In escaping even our own guilt, we leave behind the higher human functions and turn, instead, toward the Creator, who, with great trust, gave us a soul and then hid Himself away. He hoped that we would not be distracted by the muttering of others nor even our own spiritual pursuits. He hoped that we would not suffice with merely the Law, nor even with the Law Giver, but that we would keep striving for that True and clear place where we and He are one.
Here we are again.
We made it. Congratulations. Last year’s Rosh Hashana can’t have been a total disaster.
Look, I know you’re busy, and honestly, one more discussion about how profoundly meaningful it all is and I’d be spitting nails myself.
“Meaning” is overrated, seven pale splintering letters holding up the levy, preventing the flood of the world from obliterating the way of G-d and summing up what makes “having” “Him” “in” your “life” so special after all.
Might as well admit it – “Meaning” just means that the room has a sunlight, that the stupid system (all systems, including intelligence itself, are stupid) is not the end but only the beginning of a reality, a metaphor, a symbol, shadows on the cave wall.
So yes, Elul is “meaningful,” it’s not just a month but the time that we blah blah blah.
Elul is nice. it makes us happy, productive, it’s healthy and helpful and really good for getting where we’re going and doing deep things along the way with the people we love and even with our Creator. There are scales, a king, a judge, memory, music, honey, apples, joy, a field, guilt, a desert, sin. It hurts but in a good way, and we’re definitely going to change.
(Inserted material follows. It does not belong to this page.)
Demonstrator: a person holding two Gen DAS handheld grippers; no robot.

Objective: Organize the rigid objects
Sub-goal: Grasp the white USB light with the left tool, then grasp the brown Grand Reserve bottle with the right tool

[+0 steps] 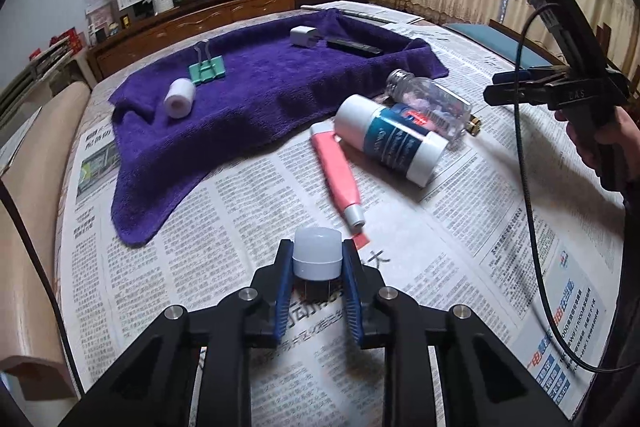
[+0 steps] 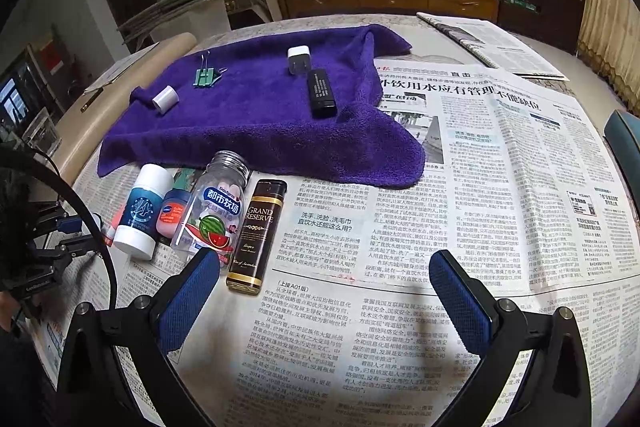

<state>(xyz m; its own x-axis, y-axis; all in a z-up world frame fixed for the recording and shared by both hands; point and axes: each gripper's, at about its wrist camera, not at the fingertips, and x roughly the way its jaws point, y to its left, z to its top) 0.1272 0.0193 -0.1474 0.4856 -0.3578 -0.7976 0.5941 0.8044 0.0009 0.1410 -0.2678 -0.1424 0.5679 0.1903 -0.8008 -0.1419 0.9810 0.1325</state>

I know, I cling to my cynicism as a crutch because I’m really afraid of the bright light of God’s salvation. I don’t change because I don’t believe I can change, which I can change, by believing I can change. I’m being overly dramatic or not dramatic enough. I’m whirling in epistemological circles. I need to just get over it. I need to farbreng. I need to study. I need to daven. There are solutions.
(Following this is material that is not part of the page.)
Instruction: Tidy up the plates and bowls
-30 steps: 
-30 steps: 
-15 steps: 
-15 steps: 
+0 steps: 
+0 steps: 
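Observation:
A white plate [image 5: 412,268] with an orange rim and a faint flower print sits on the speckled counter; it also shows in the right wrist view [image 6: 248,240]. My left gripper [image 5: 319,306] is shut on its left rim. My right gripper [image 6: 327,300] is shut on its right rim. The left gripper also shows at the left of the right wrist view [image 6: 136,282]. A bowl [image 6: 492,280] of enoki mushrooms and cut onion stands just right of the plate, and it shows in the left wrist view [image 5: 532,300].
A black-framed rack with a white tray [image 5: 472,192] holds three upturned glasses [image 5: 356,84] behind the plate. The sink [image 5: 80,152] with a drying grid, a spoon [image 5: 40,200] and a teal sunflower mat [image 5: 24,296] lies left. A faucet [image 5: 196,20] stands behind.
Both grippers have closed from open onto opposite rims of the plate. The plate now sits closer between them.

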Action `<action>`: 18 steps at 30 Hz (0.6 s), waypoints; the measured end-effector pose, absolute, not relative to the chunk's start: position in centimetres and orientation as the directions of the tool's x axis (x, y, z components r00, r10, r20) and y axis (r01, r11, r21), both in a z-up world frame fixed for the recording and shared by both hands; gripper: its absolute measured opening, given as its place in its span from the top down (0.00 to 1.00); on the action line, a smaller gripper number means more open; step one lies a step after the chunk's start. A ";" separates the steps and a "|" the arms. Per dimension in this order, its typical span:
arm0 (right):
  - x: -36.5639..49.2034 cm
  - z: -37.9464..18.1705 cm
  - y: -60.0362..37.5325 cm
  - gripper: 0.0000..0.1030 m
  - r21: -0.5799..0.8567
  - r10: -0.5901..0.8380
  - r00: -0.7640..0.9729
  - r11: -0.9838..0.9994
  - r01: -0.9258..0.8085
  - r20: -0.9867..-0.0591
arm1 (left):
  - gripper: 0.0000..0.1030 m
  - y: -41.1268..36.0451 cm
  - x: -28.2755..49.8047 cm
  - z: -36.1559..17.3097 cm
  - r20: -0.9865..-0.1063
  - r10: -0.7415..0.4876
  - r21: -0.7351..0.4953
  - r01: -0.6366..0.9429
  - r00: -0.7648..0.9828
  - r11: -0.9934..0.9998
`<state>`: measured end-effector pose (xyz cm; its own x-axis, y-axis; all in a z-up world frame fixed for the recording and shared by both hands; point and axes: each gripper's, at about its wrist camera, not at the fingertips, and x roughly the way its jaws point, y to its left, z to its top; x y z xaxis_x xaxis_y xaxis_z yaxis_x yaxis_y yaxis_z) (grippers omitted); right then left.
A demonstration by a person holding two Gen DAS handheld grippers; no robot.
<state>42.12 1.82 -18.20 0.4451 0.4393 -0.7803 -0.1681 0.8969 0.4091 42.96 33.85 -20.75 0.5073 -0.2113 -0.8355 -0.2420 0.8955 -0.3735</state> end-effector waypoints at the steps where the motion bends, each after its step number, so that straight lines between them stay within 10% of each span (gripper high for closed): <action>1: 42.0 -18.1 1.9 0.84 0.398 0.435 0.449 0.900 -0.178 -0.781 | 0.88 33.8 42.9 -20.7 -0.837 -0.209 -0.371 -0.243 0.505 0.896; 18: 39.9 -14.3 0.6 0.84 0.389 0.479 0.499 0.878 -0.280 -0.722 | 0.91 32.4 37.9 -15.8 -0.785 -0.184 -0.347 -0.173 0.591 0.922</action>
The problem is too much I; it’s too little I. It’s not enough learning. It’s too much learning. It’s idealism, it’s pragmatism. I need to spend more time outside; I need to stop thinking I need to. The answer is street performance or street violence or street sweeping. Real men are busy making money. This is not how a business runs. Get it together. It’s insulting not to have it together. It’s insulting to have it together. Read my book. Five simple steps to fixing everything. Acquire something, lose something, follow the steps, fit the form.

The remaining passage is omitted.